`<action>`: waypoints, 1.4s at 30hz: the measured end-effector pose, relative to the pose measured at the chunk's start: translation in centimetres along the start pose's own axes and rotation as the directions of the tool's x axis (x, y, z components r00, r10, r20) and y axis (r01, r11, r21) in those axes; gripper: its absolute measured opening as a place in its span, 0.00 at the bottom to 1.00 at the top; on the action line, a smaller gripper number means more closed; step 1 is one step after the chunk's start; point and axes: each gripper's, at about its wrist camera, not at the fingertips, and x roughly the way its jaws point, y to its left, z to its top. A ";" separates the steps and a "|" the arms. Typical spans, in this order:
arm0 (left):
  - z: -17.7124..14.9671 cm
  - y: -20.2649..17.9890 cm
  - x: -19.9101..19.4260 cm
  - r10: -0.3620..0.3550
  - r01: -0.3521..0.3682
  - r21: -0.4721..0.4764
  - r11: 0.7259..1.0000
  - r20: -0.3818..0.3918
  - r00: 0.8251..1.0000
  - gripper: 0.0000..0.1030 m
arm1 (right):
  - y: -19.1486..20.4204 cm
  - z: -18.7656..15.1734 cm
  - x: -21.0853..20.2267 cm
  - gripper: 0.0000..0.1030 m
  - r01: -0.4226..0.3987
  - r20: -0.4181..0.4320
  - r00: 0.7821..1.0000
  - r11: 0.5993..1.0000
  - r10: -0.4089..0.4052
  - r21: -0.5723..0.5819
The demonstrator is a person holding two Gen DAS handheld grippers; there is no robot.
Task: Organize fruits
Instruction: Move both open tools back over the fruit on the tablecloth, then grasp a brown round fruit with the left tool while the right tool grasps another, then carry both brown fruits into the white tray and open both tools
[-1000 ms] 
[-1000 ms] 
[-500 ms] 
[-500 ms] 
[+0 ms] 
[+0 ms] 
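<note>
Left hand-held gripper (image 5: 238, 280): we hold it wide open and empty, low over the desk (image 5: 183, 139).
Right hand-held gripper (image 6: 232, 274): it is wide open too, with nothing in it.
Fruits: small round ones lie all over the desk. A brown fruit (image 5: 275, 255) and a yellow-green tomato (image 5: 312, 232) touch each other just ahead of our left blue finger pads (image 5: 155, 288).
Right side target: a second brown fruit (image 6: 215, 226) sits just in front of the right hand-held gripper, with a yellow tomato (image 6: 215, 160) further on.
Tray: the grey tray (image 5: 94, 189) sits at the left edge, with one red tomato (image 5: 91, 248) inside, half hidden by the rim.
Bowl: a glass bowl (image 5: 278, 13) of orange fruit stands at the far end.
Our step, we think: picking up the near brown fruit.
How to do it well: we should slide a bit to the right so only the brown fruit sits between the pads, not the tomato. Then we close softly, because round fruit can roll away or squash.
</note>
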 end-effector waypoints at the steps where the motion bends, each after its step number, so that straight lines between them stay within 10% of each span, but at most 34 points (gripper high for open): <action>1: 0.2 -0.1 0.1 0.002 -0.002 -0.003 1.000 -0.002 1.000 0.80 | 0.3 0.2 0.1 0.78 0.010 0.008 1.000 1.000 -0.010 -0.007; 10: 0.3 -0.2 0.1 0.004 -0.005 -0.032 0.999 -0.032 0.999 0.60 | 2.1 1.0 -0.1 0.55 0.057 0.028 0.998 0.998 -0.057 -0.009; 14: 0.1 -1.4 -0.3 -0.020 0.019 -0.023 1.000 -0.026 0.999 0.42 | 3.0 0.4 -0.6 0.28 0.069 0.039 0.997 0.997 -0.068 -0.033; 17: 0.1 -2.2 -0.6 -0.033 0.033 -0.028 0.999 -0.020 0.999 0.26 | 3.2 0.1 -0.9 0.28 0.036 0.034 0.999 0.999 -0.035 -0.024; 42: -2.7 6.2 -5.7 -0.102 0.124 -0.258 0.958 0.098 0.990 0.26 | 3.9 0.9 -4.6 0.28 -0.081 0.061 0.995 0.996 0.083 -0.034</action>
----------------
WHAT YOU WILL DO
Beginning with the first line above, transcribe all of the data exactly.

RESPONSE TO THE EXERCISE
`<action>`: waypoints, 1.4s at 30hz: the measured end-effector pose, relative to the pose measured at the chunk's start: translation in centimetres along the start pose's own axes and rotation as the directions of the tool's x axis (x, y, z components r00, r10, r20) and y axis (r01, r11, r21) in those axes; gripper: its absolute measured opening as a place in its span, 0.00 at the bottom to 1.00 at the top; on the action line, a smaller gripper number means more closed; step 1 is one step after the chunk's start; point and axes: each gripper's, at about its wrist camera, not at the fingertips, and x roughly the way its jaws point, y to its left, z to its top. A ";" separates the steps and a "|" the arms. Typical spans, in this order:
arm0 (left):
  - z: -17.7124..14.9671 cm
  - y: -20.2649..17.9890 cm
  - x: -19.9101..19.4260 cm
  - r10: -0.3620..0.3550
  - r01: -0.3521..0.3682
  - r21: -0.4721..0.4764
  - r11: 0.7259..1.0000
  - r20: -0.3818..0.3918
  - r00: 0.8251..1.0000
  - gripper: 0.0000..0.1030 m
arm1 (right):
  - y: -19.1486..20.4204 cm
  - z: -18.7656..15.1734 cm
  - x: -21.0853..20.2267 cm
  - gripper: 0.0000..0.1030 m
  - r01: -0.4226..0.3987
  - r20: -0.4181..0.4320
  - r00: 0.7821..1.0000
  - r11: 0.5993..1.0000
  - r10: -0.4089..0.4052
  - r21: -0.5723..0.5819
The demonstrator is a person holding two Gen DAS handheld grippers; there is no robot.
Task: Organize fruits
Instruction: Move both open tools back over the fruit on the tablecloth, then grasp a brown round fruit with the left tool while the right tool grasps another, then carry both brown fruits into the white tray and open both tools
[-1000 ms] 
[-1000 ms] 
[-500 ms] 
[-500 ms] 
[+0 ms] 
[+0 ms] 
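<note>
Left hand-held gripper (image 5: 238, 280): we hold it wide open and empty, low over the desk (image 5: 183, 139).
Right hand-held gripper (image 6: 232, 274): it is wide open too, with nothing in it.
Fruits: small round ones lie all over the desk. A brown fruit (image 5: 275, 255) and a yellow-green tomato (image 5: 312, 232) touch each other just ahead of our left blue finger pads (image 5: 155, 288).
Right side target: a second brown fruit (image 6: 215, 226) sits just in front of the right hand-held gripper, with a yellow tomato (image 6: 215, 160) further on.
Tray: the grey tray (image 5: 94, 189) sits at the left edge, with one red tomato (image 5: 91, 248) inside, half hidden by the rim.
Bowl: a glass bowl (image 5: 278, 13) of orange fruit stands at the far end.
Our step, we think: picking up the near brown fruit.
How to do it well: we should slide a bit to the right so only the brown fruit sits between the pads, not the tomato. Then we close softly, because round fruit can roll away or squash.
</note>
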 end-effector waypoints at the steps where the motion bends, each after its step number, so that straight lines between them stay within 10% of each span, but at most 34 points (gripper high for open): <action>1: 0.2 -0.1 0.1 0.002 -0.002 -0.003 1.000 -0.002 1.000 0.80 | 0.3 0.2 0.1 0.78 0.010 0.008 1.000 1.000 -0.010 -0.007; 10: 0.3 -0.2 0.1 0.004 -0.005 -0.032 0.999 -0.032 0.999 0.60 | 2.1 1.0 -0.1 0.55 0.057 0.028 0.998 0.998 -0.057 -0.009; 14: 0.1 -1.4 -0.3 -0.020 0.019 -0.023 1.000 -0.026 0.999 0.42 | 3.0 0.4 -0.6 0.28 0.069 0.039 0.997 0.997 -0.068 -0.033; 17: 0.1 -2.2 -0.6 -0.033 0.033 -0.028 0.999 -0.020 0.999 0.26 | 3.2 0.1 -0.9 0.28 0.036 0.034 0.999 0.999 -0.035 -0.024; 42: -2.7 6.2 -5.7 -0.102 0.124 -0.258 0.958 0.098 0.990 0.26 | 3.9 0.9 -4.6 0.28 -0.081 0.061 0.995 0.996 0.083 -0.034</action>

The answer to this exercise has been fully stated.